> [Task instructions]
Every line below must be reproduced exactly; no pictures are to be included.

> [Data block]
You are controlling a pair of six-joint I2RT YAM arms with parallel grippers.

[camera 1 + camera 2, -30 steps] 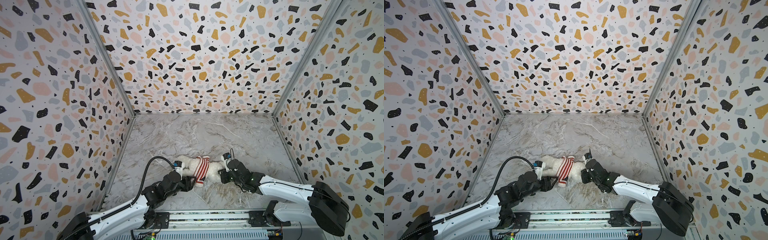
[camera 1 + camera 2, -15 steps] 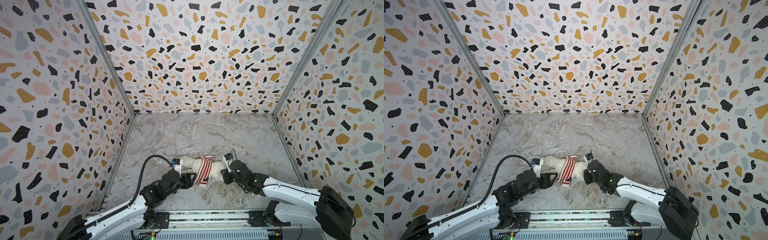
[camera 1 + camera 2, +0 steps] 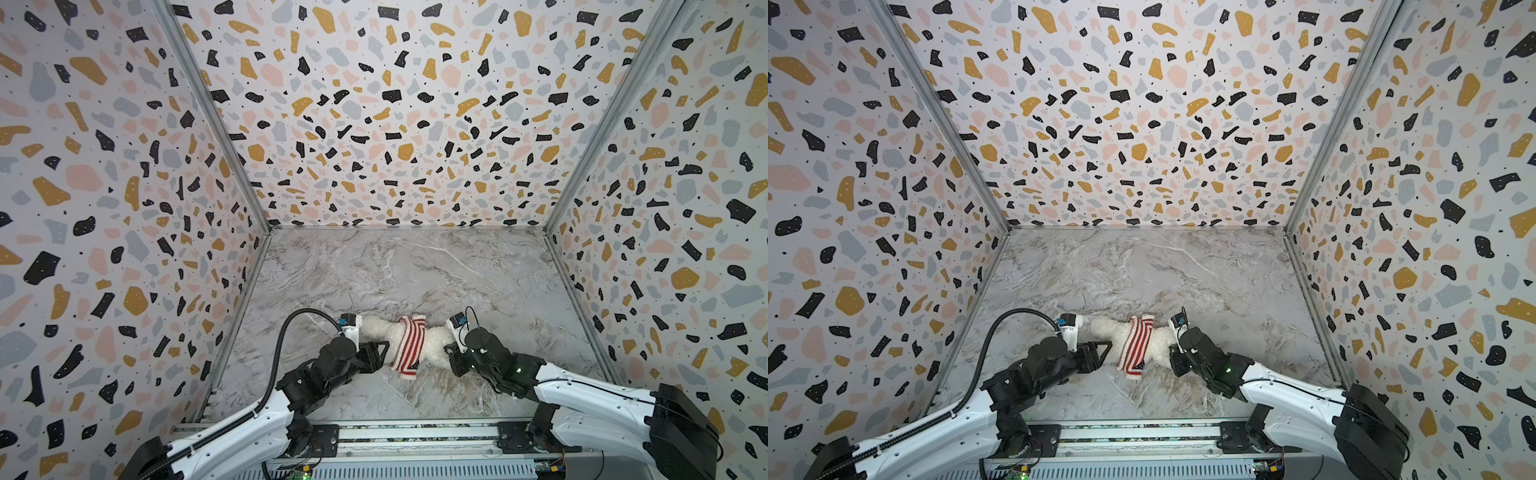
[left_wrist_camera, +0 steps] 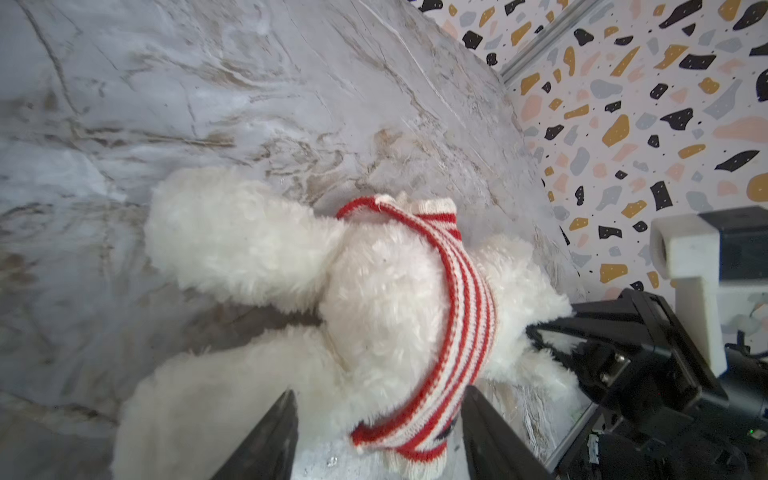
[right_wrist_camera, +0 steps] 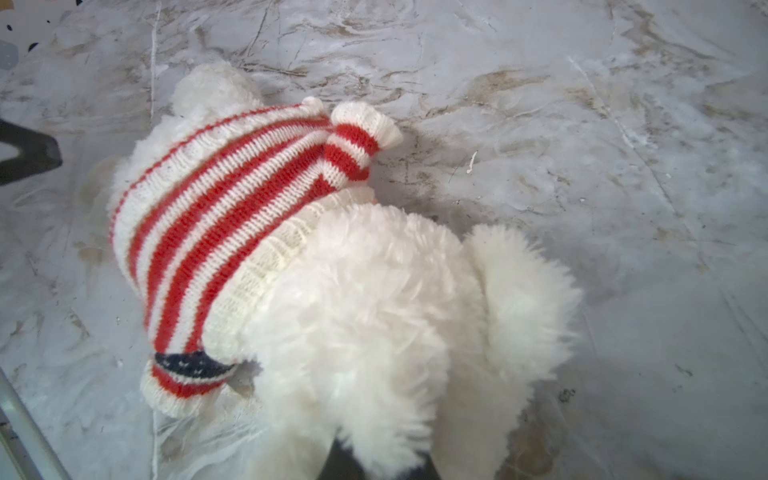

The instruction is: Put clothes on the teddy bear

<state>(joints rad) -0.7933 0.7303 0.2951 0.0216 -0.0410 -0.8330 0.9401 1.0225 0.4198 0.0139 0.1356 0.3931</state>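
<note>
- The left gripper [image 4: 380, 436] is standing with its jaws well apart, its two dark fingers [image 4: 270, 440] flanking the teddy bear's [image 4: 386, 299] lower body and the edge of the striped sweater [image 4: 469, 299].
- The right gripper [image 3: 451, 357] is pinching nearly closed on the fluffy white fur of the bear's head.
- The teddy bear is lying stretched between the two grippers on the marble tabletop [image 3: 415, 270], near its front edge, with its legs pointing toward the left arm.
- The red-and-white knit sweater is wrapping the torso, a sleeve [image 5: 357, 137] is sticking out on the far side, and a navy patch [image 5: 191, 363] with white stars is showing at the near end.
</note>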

> [Task result]
You are controlling a pair of six-joint I2RT YAM arms with parallel grippers.

[camera 1 + camera 2, -30 steps] 
[camera 1 + camera 2, -15 steps] 
[camera 1 + camera 2, +0 steps] 
[left_wrist_camera, +0 steps] 
[right_wrist_camera, +0 steps] 

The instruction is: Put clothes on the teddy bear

<state>(joints rad) -0.7933 0.7303 0.2951 0.0216 -0.0410 -0.8330 0.9401 1.0225 0.4198 0.0139 0.1356 0.3931</state>
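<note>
- The left gripper [image 4: 380, 436] is standing with its jaws well apart, its two dark fingers [image 4: 270, 440] flanking the teddy bear's [image 4: 386, 299] lower body and the edge of the striped sweater [image 4: 469, 299].
- The right gripper [image 3: 451, 357] is pinching nearly closed on the fluffy white fur of the bear's head.
- The teddy bear is lying stretched between the two grippers on the marble tabletop [image 3: 415, 270], near its front edge, with its legs pointing toward the left arm.
- The red-and-white knit sweater is wrapping the torso, a sleeve [image 5: 357, 137] is sticking out on the far side, and a navy patch [image 5: 191, 363] with white stars is showing at the near end.
</note>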

No additional answer is needed here.